10-Questions with James Nowak

Photo credit: Audrey Larkin Zurlo
On advanced manufacturing, work ethic, and the joy of discovery!
Concept & interview by: Shekhar Garde, gardes@rpi.edu

Tell us a bit about yourself.

My name is James Nowak. I am from Cheshire, Massachusetts. I am a second year graduate student in Mechanical Engineering, working with Prof. Johnson Samuel. I received my BS and MS degrees in Mechanical Engineering from RPI in 2016.

What attracted you to Rensselaer?

Rensselaer is a top-tier engineering university, and it is close to my hometown! I have always been interested in the field of advanced manufacturing and Rensselaer offers world-class facilities and faculty in this research area that very few other schools have. Specifically, the Manufacturing Innovation Learning Lab (MILL) provides a hands-on class experience that simulates working in a real-world advanced manufacturing facility. I also enjoy the scenery of the campus, and the centralized location of the campus within the capital region of upstate NY. 

How has your Rensselaer experience been? What do you think distinguishes Rensselaer?

I have enjoyed my time at Rensselaer, both as an undergraduate student and graduate student. Rensselaer has provided countless opportunities for me to develop my technical, professional, and leadership skills both as an undergraduate and graduate student. 

Rensselaer provides all the opportunities of a large university, but the smaller student population allows me to get to know many of the fellow students and faculty in my major, and be an active member in the campus community.

What do you do research on? Why is it important?

My research focus is bio-manufacturing processes, specifically the development of bio-printing. Growing up, I have always been around manufacturing facilities and I gravitated towards this area of engineering. Bio-manufacturing looks at the interface between these processes and the biomedical domain. Engineers have been able to manufacture all of the engineering materials we see around us, so the next challenge is being able to manufacture living tissue and eventually organs.

What is doing research like? What drives you to excel?

Doing research feels like running a small start-up company, where a few people (you, your advisor, other colleagues/assistants) try to manage a large set of deliverables! You get to be your own manager, drive the project and your team in the direction you see fit, make discoveries, write about them, and then present them at conferences. When I am doing research, I never count the hours I spend working on a problem or doing an experiment. To me, the challenges you face in research are a fun puzzle, and no one knows the solution, so it is up to you to work hard and exhaust all the possibilities to solve it. And when you find that solution, there is no better feeling.

Personally, what drives me to excel is the work ethic my parents taught me growing up in a small, blue-collar town. My parents and grandparents worked hard throughout their lives to provide a better livelihood for their children.

You recently won an NSF fellowship. Congratulations! Tell us about it. What does winning the fellowship mean to you?

Winning the fellowship was the greatest honor I have received to this point in my life. Growing up in a small rural town, I would have never imagined winning such a prestigious award. This award provided a validation of all the work I have done to this point in my life, as well as pushes me to continue to work hard in order to obtain my doctorate and become a positive change agent in the world.

What do you want to do when you graduate?

To be honest, I am not sure. I enjoy mentoring the undergraduate students who work in my lab as well as the campus lifestyle, so I am leaning towards pursuing a career in academia, but that may all change based on what the future holds. 

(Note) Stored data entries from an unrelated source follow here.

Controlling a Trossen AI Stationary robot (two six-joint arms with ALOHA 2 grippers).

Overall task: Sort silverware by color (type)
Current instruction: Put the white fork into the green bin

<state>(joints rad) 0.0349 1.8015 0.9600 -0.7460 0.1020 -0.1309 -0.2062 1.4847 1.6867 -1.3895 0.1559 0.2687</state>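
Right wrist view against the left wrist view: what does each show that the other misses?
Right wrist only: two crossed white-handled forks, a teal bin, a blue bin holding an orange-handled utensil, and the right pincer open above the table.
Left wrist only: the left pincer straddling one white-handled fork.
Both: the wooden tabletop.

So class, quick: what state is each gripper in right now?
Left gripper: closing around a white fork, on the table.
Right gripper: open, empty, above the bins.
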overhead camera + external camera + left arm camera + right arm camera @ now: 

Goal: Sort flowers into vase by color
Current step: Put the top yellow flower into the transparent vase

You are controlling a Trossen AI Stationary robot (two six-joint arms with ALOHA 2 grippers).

What do you do when you are not working or thinking about your research? 

I enjoy watching and rooting for New England sports teams (Boston Red Sox, New England Patriots, Boston Celtics, Boston Bruins). During the summer months, when I am not researching, I try to get on the golf course and work on my game or attend baseball games either locally, or in Boston or New York.

What is your favorite thing to do in Troy?

In Troy, I really enjoy the old, industrial style architecture located in the downtown area and on the Riverfront. There are also plenty of festivals and activities that go on downtown during the summer months where you can go out and get to know the community and have fun. I especially enjoy heading up to Saratoga to watch the race horses during their season. 

What are some of your favorite books? Movies? Podcasts? Or Blogs?

Favorite Movie: The Greatest Game Ever Played

Favorite Book: Anything that is a biography or autobiography. I enjoy reading about how others have made it in their careers, so I can learn from them.